Excerpted data -
+===+

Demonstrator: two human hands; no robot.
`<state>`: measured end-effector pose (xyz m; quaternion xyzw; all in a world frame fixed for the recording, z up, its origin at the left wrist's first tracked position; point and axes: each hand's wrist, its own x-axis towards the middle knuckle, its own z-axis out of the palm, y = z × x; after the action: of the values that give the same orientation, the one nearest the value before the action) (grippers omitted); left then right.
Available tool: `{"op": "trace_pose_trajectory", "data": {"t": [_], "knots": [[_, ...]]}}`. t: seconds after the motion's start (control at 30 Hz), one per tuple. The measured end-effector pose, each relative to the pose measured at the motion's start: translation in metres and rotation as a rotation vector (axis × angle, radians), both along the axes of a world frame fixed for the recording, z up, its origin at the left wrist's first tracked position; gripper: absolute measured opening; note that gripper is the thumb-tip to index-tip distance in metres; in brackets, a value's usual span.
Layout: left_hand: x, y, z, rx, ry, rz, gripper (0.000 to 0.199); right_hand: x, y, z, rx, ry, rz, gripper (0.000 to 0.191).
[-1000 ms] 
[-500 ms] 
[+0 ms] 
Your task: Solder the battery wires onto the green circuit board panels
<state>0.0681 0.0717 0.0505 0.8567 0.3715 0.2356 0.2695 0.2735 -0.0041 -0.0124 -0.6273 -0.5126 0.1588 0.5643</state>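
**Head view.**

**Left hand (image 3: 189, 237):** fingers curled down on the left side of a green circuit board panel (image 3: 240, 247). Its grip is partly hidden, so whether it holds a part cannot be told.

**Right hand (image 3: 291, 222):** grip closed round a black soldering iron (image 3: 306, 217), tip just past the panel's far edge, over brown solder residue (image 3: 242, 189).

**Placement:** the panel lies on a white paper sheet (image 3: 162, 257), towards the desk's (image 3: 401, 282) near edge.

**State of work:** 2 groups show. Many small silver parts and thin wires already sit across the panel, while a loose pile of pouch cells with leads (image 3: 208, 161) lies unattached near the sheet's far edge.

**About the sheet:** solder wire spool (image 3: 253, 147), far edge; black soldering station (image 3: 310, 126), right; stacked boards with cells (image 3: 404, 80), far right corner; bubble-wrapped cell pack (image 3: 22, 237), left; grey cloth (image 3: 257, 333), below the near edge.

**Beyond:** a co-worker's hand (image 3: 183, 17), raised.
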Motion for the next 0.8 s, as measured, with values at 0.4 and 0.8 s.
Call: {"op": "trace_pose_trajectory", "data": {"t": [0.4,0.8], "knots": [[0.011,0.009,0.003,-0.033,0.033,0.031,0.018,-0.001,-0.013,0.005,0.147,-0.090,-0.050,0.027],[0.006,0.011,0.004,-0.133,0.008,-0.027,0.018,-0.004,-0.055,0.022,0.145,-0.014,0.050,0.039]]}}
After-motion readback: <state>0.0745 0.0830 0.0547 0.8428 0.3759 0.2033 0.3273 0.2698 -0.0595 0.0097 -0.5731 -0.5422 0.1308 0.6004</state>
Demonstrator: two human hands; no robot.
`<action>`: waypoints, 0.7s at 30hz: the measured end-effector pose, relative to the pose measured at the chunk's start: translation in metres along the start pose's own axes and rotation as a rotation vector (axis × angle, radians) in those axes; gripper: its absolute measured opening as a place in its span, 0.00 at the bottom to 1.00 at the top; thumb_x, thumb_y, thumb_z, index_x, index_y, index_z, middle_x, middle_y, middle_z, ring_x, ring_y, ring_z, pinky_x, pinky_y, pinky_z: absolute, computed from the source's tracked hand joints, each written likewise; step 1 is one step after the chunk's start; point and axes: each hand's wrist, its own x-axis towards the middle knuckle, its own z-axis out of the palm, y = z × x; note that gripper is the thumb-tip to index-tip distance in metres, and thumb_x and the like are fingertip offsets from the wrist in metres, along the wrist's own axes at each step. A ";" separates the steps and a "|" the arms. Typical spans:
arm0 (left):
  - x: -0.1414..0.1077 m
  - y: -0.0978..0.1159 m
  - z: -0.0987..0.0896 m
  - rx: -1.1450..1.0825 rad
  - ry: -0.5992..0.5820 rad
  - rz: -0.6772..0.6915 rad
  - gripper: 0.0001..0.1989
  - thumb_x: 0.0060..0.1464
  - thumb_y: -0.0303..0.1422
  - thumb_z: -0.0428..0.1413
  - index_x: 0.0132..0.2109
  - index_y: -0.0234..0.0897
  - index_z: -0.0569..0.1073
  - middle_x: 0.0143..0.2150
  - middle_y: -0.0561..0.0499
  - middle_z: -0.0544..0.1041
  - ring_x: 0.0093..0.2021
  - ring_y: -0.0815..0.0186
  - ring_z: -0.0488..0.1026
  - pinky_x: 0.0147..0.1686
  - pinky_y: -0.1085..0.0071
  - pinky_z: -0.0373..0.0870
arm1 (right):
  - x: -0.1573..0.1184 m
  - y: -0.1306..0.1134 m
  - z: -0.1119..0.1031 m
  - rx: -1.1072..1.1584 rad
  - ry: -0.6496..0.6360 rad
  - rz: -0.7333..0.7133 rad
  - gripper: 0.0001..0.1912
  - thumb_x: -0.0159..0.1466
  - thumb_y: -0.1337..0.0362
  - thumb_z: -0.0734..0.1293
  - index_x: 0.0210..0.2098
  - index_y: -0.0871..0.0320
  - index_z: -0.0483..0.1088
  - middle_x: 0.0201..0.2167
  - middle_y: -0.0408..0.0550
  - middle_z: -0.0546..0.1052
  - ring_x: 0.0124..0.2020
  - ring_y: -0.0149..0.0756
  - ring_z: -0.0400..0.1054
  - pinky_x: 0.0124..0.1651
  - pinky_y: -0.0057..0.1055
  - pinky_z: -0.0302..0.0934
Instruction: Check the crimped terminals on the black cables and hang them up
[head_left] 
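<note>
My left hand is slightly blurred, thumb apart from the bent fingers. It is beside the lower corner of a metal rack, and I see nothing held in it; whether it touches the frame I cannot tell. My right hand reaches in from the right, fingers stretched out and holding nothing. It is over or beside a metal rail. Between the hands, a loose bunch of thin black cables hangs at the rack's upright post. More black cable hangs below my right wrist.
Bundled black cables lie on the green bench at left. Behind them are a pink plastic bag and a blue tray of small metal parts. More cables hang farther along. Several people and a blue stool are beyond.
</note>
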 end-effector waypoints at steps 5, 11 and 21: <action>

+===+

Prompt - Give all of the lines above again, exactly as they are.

Reply to the exercise -
Demonstrator: two human hands; no robot.
`<state>`: measured end-effector pose (xyz m; quaternion xyzw; all in a world frame fixed for the recording, z up, its origin at the left wrist's first tracked position; point and axes: each hand's wrist, its own x-axis towards the middle knuckle, its own z-axis out of the palm, y = z × x; after the action: of the values that give the same orientation, the one nearest the value before the action) (grippers omitted); left then right.
Available tool: `{"op": "trace_pose_trajectory", "data": {"t": [_], "knots": [[_, ...]]}}`. t: seconds after the motion's start (control at 30 Hz), one per tuple. The measured end-effector pose, each relative to the pose measured at the motion's start: translation in metres and rotation as a rotation vector (axis × angle, radians), both along the axes of a world frame fixed for the recording, z up, its origin at the left wrist's first tracked position; gripper: absolute measured opening; note that gripper is the thumb-tip to index-tip distance in metres; in brackets, a value's usual span.
Layout: left_hand: x, y, z, rx, ry, rz, gripper (0.000 to 0.199); right_hand: x, y, z, rx, ry, rz, gripper (0.000 to 0.191).
[-1000 ms] 
[-500 ms] 
[+0 ms] 
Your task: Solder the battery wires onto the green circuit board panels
<state>0.0681 0.0717 0.0505 0.8567 0.3715 0.2356 0.2695 0.2735 -0.0041 -0.0124 -0.6273 -0.5126 0.1588 0.5643</state>
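**Head view.**

**Left hand (image 3: 189, 237):** fingers curled down on the left side of a green circuit board panel (image 3: 240, 247). Its grip is partly hidden, so whether it holds a part cannot be told.

**Right hand (image 3: 291, 222):** grip closed round a black soldering iron (image 3: 306, 217), tip just past the panel's far edge, over brown solder residue (image 3: 242, 189).

**Placement:** the panel lies on a white paper sheet (image 3: 162, 257), towards the desk's (image 3: 401, 282) near edge.

**State of work:** 2 groups show. Many small silver parts and thin wires already sit across the panel, while a loose pile of pouch cells with leads (image 3: 208, 161) lies unattached near the sheet's far edge.

**About the sheet:** solder wire spool (image 3: 253, 147), far edge; black soldering station (image 3: 310, 126), right; stacked boards with cells (image 3: 404, 80), far right corner; bubble-wrapped cell pack (image 3: 22, 237), left; grey cloth (image 3: 257, 333), below the near edge.

**Beyond:** a co-worker's hand (image 3: 183, 17), raised.
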Motion for the next 0.8 s, as measured, with values at 0.4 and 0.8 s.
Call: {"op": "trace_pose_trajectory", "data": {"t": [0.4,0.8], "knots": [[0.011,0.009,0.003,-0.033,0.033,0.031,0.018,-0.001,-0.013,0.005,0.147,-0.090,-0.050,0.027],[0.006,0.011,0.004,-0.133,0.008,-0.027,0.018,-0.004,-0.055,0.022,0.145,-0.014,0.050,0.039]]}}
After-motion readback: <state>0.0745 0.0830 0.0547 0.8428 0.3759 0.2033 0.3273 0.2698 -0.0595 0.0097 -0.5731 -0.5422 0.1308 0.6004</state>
Demonstrator: two human hands; no robot.
`<action>`: waypoints, 0.7s at 30hz: the measured end-effector pose, relative to the pose measured at the chunk's start: translation in metres along the start pose's own axes and rotation as a rotation vector (axis × angle, radians) in those axes; gripper: its absolute measured opening as a place in its span, 0.00 at the bottom to 1.00 at the top; thumb_x, thumb_y, thumb_z, index_x, index_y, index_z, middle_x, middle_y, middle_z, ring_x, ring_y, ring_z, pinky_x, pinky_y, pinky_z: absolute, computed from the source's tracked hand joints, each written likewise; step 1 is one step after the chunk's start; point and axes: each hand's wrist, its own x-axis towards the middle knuckle, its own z-axis out of the palm, y = z × x; note that gripper is the thumb-tip to index-tip distance in metres, and thumb_x and the like are fingertip offsets from the wrist in metres, along the wrist's own axes at each step. A ";" separates the steps and a "|" the arms. Typical spans:
arm0 (left):
  - x: -0.1414..0.1077 m
  - y: -0.0978..0.1159 m
  - z: -0.0987..0.0896 m
  - rx: -1.1450..1.0825 rad
  - ry: -0.5992..0.5820 rad
  - rz: -0.6772..0.6915 rad
  - gripper: 0.0001..0.1989
  - thumb_x: 0.0060..0.1464
  - thumb_y: -0.0303..0.1422
  - thumb_z: -0.0428..0.1413
  - index_x: 0.0132..0.2109
  - index_y: -0.0234..0.0897
  - index_z: -0.0569..0.1073
  - middle_x: 0.0143..0.2150
  - middle_y: -0.0561..0.0499
  - middle_z: -0.0544..0.1041
  - ring_x: 0.0093..0.2021
  - ring_y: -0.0815..0.0186
  - ring_z: -0.0488..0.1026
  - pinky_x: 0.0147..0.1686
  - pinky_y: -0.1085..0.0071
  - pinky_z: -0.0373..0.0870
arm1 (right):
  - x: -0.1573..0.1184 m
  - y: -0.1306..0.1134 m
  - z: -0.1119..0.1031 m
  - rx: -1.1072..1.1584 rad
  - ry: -0.6496..0.6360 rad
  - rz: -0.7333..0.7133 rad
  - gripper: 0.0001..0.1912
  - thumb_x: -0.0159..0.1466
  - thumb_y: -0.1337..0.0362
  - thumb_z: -0.0734..0.1293
  - index_x: 0.0210..0.2098
  - index_y: -0.0871..0.0320
  - index_z: -0.0483..0.1088
  - middle_x: 0.0201..0.2167
  - middle_y: -0.0408..0.0550
  - middle_z: -0.0546..0.1052
  - ring_x: 0.0124..0.2020
  - ring_y: -0.0149..0.0756
  - ring_z: -0.0400..0.1054
  - pinky_x: 0.0124..0.1651
  - pinky_y: -0.0057..0.1055
  - pinky_z: -0.0302..0.0934
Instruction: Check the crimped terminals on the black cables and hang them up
[head_left] 
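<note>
My left hand is slightly blurred, thumb apart from the bent fingers. It is beside the lower corner of a metal rack, and I see nothing held in it; whether it touches the frame I cannot tell. My right hand reaches in from the right, fingers stretched out and holding nothing. It is over or beside a metal rail. Between the hands, a loose bunch of thin black cables hangs at the rack's upright post. More black cable hangs below my right wrist.
Bundled black cables lie on the green bench at left. Behind them are a pink plastic bag and a blue tray of small metal parts. More cables hang farther along. Several people and a blue stool are beyond.
</note>
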 end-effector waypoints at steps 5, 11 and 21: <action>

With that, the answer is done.